▶ Exercise requirements:
Examine each line of the data, and copy the ones containing "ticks".

___ Working data

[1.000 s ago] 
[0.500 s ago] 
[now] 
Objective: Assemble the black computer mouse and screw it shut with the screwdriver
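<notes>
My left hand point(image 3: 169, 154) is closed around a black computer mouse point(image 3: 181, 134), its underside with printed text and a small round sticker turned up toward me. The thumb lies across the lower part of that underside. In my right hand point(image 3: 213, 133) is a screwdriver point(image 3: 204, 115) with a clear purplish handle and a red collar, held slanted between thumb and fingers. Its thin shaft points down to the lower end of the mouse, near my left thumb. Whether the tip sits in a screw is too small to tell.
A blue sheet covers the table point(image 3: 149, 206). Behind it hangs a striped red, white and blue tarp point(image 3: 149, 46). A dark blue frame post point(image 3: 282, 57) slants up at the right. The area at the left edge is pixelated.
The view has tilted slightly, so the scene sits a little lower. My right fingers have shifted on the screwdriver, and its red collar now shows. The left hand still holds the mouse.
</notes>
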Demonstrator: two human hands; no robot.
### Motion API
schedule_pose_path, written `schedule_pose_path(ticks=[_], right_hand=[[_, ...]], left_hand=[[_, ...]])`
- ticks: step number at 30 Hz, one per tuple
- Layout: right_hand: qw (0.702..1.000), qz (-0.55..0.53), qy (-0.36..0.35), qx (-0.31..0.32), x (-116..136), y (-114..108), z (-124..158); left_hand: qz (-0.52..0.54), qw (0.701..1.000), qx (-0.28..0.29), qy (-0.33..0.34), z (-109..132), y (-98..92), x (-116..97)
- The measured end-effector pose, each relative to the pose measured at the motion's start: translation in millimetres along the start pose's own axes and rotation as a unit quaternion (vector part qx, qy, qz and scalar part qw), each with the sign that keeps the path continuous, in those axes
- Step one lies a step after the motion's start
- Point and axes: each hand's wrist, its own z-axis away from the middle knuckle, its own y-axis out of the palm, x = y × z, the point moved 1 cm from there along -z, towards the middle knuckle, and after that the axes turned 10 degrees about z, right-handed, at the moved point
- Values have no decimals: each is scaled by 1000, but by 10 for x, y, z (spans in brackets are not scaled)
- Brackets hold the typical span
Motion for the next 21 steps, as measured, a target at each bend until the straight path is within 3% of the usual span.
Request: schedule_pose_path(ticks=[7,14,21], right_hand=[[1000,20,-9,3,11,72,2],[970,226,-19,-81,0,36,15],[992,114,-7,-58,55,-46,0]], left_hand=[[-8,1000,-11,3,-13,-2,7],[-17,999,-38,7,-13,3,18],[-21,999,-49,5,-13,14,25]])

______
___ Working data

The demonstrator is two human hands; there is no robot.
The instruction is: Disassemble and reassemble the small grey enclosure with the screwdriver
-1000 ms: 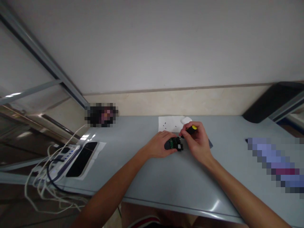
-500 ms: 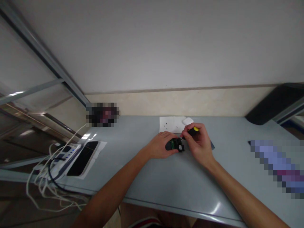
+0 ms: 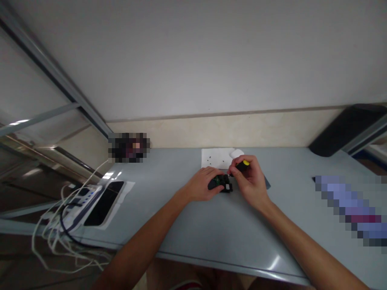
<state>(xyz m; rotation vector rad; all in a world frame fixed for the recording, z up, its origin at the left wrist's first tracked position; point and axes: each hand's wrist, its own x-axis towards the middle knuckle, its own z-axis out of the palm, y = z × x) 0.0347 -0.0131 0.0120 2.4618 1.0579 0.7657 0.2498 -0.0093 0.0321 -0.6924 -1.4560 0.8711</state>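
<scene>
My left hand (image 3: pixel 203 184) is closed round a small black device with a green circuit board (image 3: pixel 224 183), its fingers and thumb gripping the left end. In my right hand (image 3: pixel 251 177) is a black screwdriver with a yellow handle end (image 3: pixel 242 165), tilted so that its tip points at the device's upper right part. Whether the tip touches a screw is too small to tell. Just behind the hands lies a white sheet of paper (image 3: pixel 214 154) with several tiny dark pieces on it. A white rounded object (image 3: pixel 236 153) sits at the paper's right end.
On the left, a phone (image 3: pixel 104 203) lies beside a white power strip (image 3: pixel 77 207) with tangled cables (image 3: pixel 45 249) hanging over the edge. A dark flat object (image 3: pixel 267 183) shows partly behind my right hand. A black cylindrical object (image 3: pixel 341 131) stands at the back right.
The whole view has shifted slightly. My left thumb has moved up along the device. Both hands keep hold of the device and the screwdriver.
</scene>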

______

▶ Expected output:
schedule_pose_path, written `schedule_pose_path(ticks=[_], right_hand=[[_, ...]], left_hand=[[_, ...]])`
- ticks: step number at 30 Hz, one per tuple
Request: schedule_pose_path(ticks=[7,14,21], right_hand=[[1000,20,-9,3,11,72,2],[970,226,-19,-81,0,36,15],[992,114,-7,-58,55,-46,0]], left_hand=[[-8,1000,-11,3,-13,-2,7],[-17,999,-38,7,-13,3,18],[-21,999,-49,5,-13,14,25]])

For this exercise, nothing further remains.